Говоря о милости, отец ползал на четвереньках и протягивал руки с выражением самой жалкой покорности.

Царя окончательно развезло, и он принялся разговаривать с трупами. Присев на камень возле очередного павшего афинянина, отец долго и подробно рассказывал покойному о том, какой склочный и недальновидный человек Демосфен. Мол, сам Филипп Победитель много раз предлагал этому пустобреху свою дружбу и хорошие деньги, но тот высокомерно пренебрегал ради персидского золота, не способный понять, что отказывается от дружбы Великого человека.

– И вот результат: ты валяешь здесь, Артаксеркс наглотался яда, Демосфен драпает… А Филипп… Тот самый Филипп – властелин всей Эллады! – всякий раз заканчивал отец, гордо тыча себе в грудь при словах «Филипп» и «властелин».

Но, кажется, этот пьяный спектакль примирил его с афинянами и Демосфеном. Поэтому на следующее утро среди всех, кто обсуждал капитуляцию Афин, именно отец проявлял наибольшую снисходительность к побежденным.
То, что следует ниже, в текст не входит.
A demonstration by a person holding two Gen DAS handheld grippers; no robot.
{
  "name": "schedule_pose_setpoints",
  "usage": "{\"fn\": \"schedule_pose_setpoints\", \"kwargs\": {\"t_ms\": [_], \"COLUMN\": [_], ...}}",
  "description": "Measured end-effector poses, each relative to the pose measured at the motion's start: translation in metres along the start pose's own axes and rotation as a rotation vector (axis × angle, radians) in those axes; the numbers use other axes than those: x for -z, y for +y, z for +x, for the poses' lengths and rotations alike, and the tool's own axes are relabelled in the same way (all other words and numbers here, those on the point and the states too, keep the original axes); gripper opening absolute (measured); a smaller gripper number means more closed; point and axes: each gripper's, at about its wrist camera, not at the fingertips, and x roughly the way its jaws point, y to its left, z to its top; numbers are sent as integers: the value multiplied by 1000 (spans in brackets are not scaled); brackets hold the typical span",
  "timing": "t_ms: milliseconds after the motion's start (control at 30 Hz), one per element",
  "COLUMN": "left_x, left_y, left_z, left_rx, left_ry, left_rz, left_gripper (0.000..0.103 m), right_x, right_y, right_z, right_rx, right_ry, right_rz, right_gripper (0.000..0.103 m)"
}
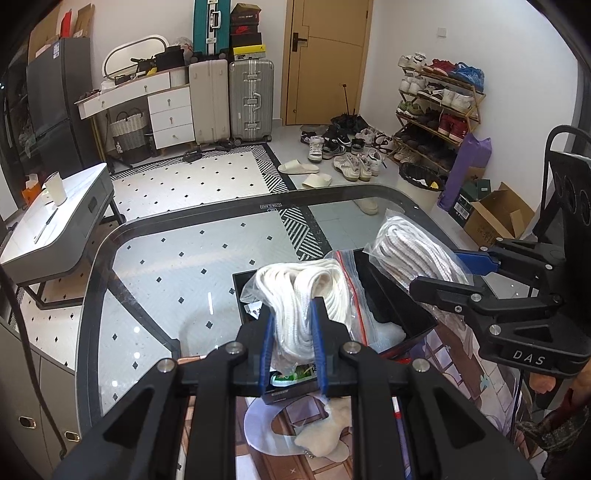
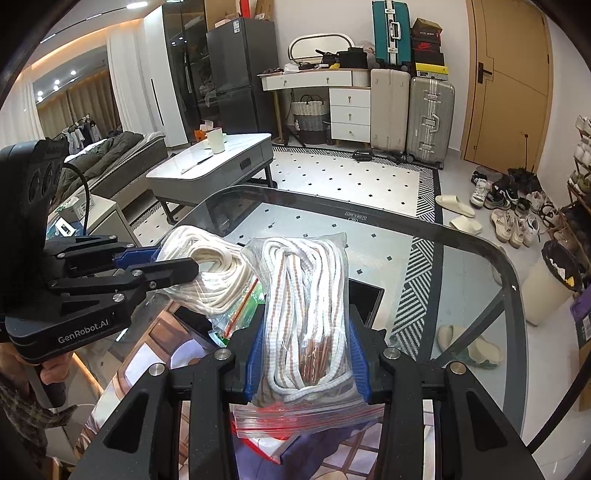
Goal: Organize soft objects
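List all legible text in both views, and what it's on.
"DAS": body of the right hand-held gripper
"GenRobot.AI": body of the left hand-held gripper
Glass table edge stamp: mirrored, too small to read
Shoe boxes: logos only, text blurred

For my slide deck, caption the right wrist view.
Right gripper clamps a bagged striped cord; left gripper holds a bagged white rope above the glass table.

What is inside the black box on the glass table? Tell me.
Little shows: the black box is mostly hidden by the bag of white rope held in the left gripper. A green-printed packet peeks out below; the rest is covered.
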Motion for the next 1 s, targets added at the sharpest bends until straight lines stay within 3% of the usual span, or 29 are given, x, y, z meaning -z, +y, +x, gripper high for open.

– Оставьте этим жалким «демосфенцам» хоть что-нибудь. У них и так не осталось ничего, кроме несмываемого позора! – приговаривал он.

Зато фиванцев, «потерявших под Херонеей лучших людей», выгнал даже из Дельфийской амфиктионии, отдав их голоса в Священном Совете – Платее, Танагре и Феспиям20. Эдакая месть «подлым людишкам» за былые, детские унижения».

* * *

По воле Филиппа единственный памятник украсил поле битвы при Херонее – памятник священному отряду Фив. Мраморный Фиванский лев вознесся над пролитой кровью.

Но путешественников, попадавших в Херонею, интересовал не этот одинокий символ человеческой скорби, а пышный дуб, под которым якобы стояла палатка Александра накануне решающей битвы21.